Growers' Muscadine Prices Mixed
For more than 25 years, Jacob Paulk has been growing muscadines on his 400-acre vineyard in Wray, Ga. And until recently, he threw away the seeds.
Now he turns this former waste product into a new product he sells: capsules of muscadine seed powder.
"Muscadine seeds contain very high concentrations of antioxidants and cancer-fighting compounds," Paulk said. "And now, by grinding the seeds into a powder, we can offer this Georgia product as a dietary supplement."
Paulk knows his muscadines are chock-full of healthful things. He has the research to prove it.
Casimir Akoh, a food scientist with the University of Georgia College of Agricultural and Environmental Sciences, analyzed grapes from Paulk's and three other Georgia muscadine vineyards.
Funded by the Georgia Traditional Industries Program for food processing, Akoh's study focuses on the nutraceutical properties of Georgia-grown muscadines, blueberries and onions.
He found that Georgia muscadines contain high levels of ellagic acid, as well as other healthful compounds.
"There is a lot of interest in the amount of ellagic acid in fruits because of increasing evidence of its cancer-fighting qualities," he said.
Research has shown, he said, that ellagic acid inhibits skin, breast, prostate, colon and pancreatic cancer cells.
"We knew blackberries, strawberries and especially raspberries are high in ellagic acid. But we didn't know about muscadines," Akoh said. "Our research revealed that muscadines leaves contain more than twice as much ellagic acid as raspberries. The skins and seeds also contain high levels."
Raspberries are the main source of ellagic acid for the supplement industry. "Now with our data, Georgia muscadine growers can pursue this new market for their product," Akoh said.

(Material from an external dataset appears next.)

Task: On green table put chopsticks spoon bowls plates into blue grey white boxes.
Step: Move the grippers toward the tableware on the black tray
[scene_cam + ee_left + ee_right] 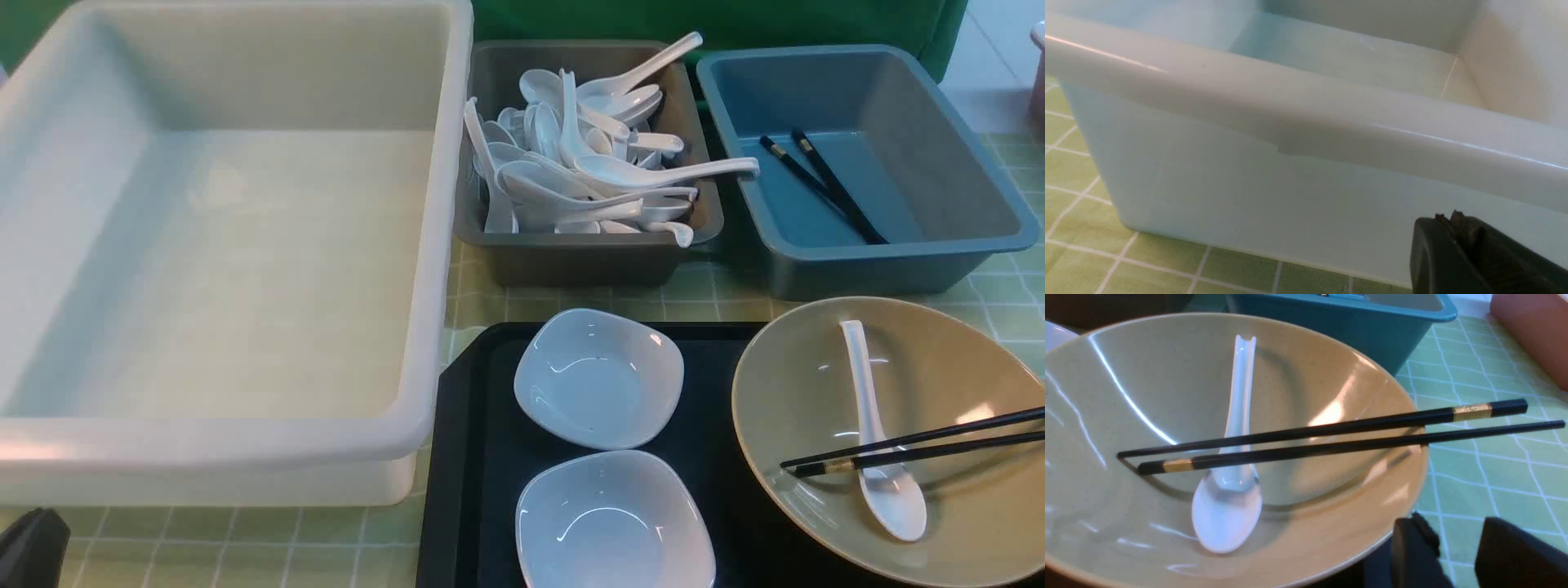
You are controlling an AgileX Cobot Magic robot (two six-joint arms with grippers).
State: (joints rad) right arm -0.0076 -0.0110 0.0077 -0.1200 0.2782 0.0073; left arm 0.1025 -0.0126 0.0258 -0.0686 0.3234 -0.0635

And Paulk is doing just that.
Ellagic acid can be harvested from muscadines by pulverizing the seeds into a powder or by extracting it from the leaves, skins, juice and pulp.
In early 2000, Paulk ventured into this new market when he bought a hammer mill, pharmaceutical dryer and capsule filler. "I already had a deseeder," he said.
As with any new product, Paulk's muscadine seed powder is fighting its way into the marketplace.
"It's a new product and it's just starting to take off," he said. "But the data from the UGA study has really helped. I'd like to start making the powder available in kilo lots for pharmaceutical companies to use in their own products. The first thing they'll want to know is whether my grapes have been analyzed."
Paulk plans to sell muscadine extracts, too.
"My pill isn't an extract," he said. "It's the whole seed ground into a powder. Next I'd like to process my product into an extract, which is a more concentrated form."
Paulk is more than happy to find new ways to market muscadines. "I hope I can transfer more of my work into this more stable product (supplements) that I can sell all year," he said.
Paulk's goal is to sell every part of his grapes.
"I sell them fresh-market, then I deseed them, freeze the skins and juice together, press the juice out and sell it to a winery," he said. "Now I'm making powder from the seeds in capsules. I hope to sell powder from the skins, too."
He sells most of his grapes on the fresh-produce market and processes the rest. The part he processes yields 3 to 4 tons of seed powder a year.
The UGA study should please Paulk and other Georgia muscadine growers.
"If they know more about their product, it will help them sell it," Akoh said. "If Georgia is producing muscadines with the highest levels of these antioxidants, we become the low-cost supplier, and people will come here to buy our product."
Akoh plans to keep studying muscadines' nutraceutical values, as well as those of Georgia blueberries and onions.
"The consumers who eat the fruit now know what they're getting out of it in addition to the great taste," he said.
The study showed purple muscadines have higher levels of antioxidants than the bronze ones.